Newcastle's Freewheels Theatre commissioned Nick Enright to produce a play that explored themes around the rape and murder. Titled A Property of the Clan, it premiered at the Freewheels Theatre in Newcastle in 1992, and was performed at the National Institute of Dramatic Art in 1993. The title was taken from the controversial quote in the psychological report on Webster made in preparation for his trial. Enright omitted the criminal acts and the murder from the play, instead focusing on the drama, its participants and the aftermath of the murder. The play was shown at various high schools in the Newcastle area, and following its positive reception was shown at high schools nationally, winning several awards. However, Newcastle High School, where both Leigh and Webster had been students, declined to show it. The play is set in the fictional town of Blackrock, and the rape and murder victim is named Tracy. Leigh's family requested that the name be changed, as 'Tracey' was the name of Leigh's cousin and best friend. The name remained, despite other revisions to the script; the play was retitled Blackrock. It was performed by the Sydney Theatre Company in 1995 and 1996.

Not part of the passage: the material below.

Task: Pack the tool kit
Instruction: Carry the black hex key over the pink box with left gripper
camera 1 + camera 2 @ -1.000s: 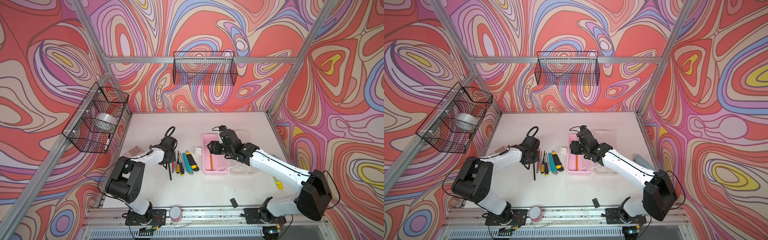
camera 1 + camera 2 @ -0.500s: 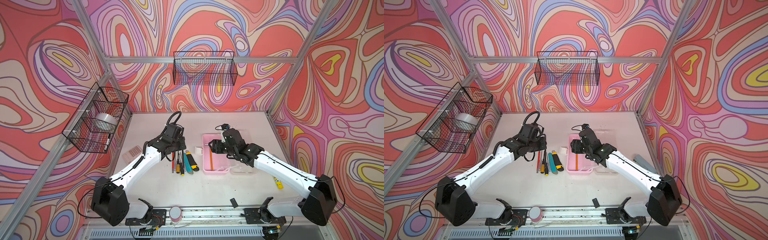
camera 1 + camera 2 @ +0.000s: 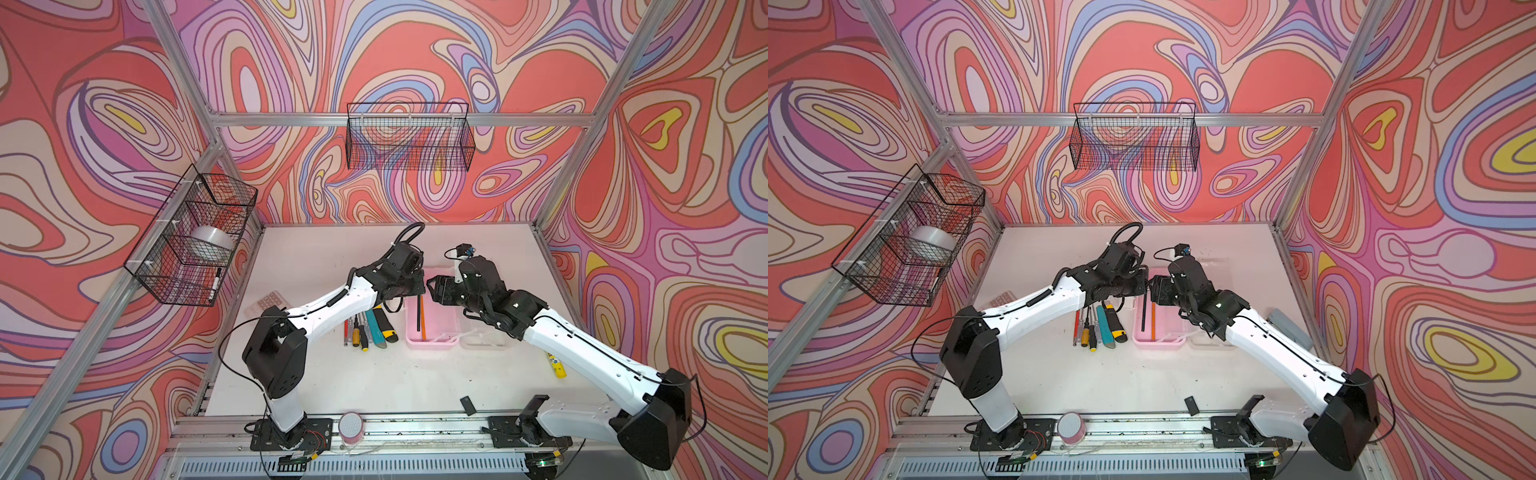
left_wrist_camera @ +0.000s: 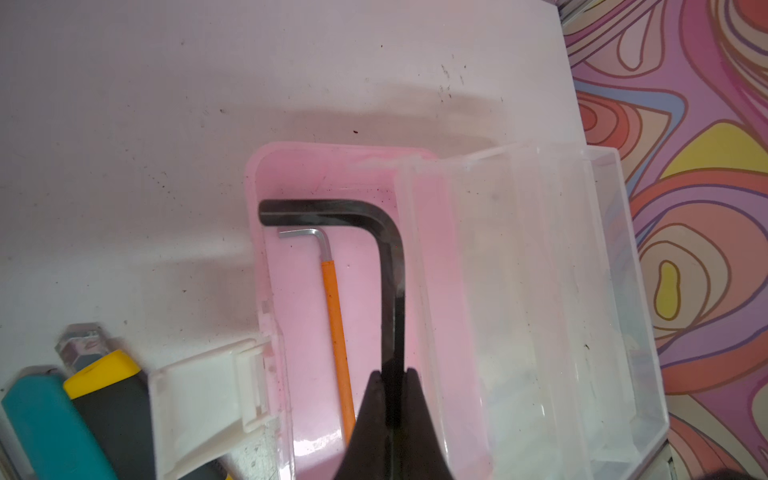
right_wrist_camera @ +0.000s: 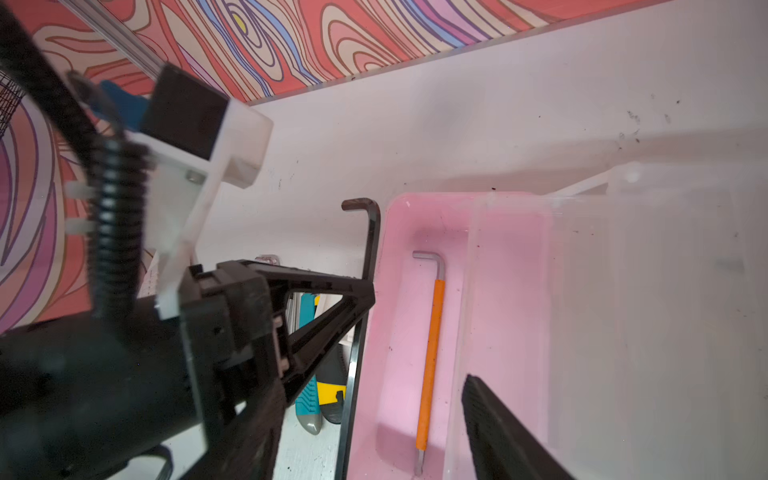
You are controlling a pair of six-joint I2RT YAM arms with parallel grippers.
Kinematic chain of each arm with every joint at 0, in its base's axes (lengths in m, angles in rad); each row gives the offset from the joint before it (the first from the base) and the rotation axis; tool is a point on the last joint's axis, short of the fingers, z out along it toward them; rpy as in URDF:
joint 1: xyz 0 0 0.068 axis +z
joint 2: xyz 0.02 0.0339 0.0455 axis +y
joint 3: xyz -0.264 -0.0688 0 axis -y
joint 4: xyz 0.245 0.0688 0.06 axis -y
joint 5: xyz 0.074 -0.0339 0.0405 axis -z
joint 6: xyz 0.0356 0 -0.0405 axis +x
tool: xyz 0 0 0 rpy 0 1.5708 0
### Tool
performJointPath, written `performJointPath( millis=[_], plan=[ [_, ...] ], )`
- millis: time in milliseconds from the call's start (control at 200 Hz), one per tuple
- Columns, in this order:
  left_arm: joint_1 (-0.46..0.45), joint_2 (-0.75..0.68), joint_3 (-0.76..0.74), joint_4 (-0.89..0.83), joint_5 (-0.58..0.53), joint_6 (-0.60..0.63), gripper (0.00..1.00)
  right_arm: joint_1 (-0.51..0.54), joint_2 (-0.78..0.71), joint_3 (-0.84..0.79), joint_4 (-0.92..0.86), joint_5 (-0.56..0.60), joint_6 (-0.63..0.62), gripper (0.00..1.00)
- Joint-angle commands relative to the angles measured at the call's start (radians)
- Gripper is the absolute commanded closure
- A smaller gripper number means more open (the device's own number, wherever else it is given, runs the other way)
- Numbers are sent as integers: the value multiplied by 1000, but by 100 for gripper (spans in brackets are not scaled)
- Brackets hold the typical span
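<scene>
Left wrist view looks down the left end effector (image 4: 392, 376), whose two black fingers are pinched narrow on the long leg of a black hex key (image 4: 389, 270). The key hangs over the open pink box (image 4: 305, 187), its long leg running lengthwise along the box and its short bent leg reaching to the wall on the knives' side; whether it touches the box floor I cannot tell. On that floor lies an orange-sleeved hex key (image 4: 334, 311), just beside the black one. The clear lid (image 4: 540, 291) lies open on the side of the box opposite the white latch (image 4: 203, 390). The teal utility knife (image 4: 45, 428) and yellow-black utility knife (image 4: 108, 395) lie side by side on the counter (image 4: 124, 124) just past the latch. In both top views the box sits mid-counter between the two arms, with the screwdrivers (image 3: 357, 330) in a row beside the knives. The right end effector (image 3: 435, 286) hovers at the far end of the box, facing the left one. The right wrist view shows only one finger (image 5: 498, 428), well off to one side, so the jaws stand apart and I see nothing gripped.
</scene>
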State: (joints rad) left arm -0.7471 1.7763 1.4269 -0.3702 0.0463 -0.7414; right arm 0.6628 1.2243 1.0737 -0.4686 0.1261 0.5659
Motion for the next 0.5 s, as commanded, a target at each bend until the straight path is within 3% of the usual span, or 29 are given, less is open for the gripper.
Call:
performJointPath(
  millis=[0, 496],
  plan=[
    [1, 52, 48, 25, -21, -30, 100, -7, -33, -15, -33, 36, -12, 29],
    [-5, 253, 118, 40, -5, -47, 100, -20, -25, -66, -12, 15, -1, 29]
  ],
)
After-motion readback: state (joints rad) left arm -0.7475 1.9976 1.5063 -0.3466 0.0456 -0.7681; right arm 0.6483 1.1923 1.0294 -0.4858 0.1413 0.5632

Blackrock was developed into a film of the same name, which was partially filmed in Stockton and released in 1997. The community of Stockton opposed filming in the area, stating the memories of the events were still fresh and the details of the script were "too close for comfort". When filmmakers arrived in Stockton the local media treated them with hostility, and locations that had previously been reserved were no longer available. The situation was exacerbated by the filmmakers' denial that the film was specifically about Leigh, despite the choice of Stockton for filming. Leigh's family were opposed to the film, saying the filmmakers were "feasting on an unfortunate situation" and portraying Leigh negatively. Associate professor Donna Lee Brien of Central Queensland University stated that some fictional aspects in the film portrayed Leigh in a negative manner, though the book Reel Tracks by Rebecca Doyle credited the film with correcting misinformation reported in the media regarding the murder, as well as with providing a forum for reflection on the events. The film received a mixed-to-positive reception in Australia, but performed poorly when shown elsewhere; Brien stated that because the film lacked the "poignant and powerful narrative support of Leigh's tragedy", it was deemed by critics to be "shallow and clichéd".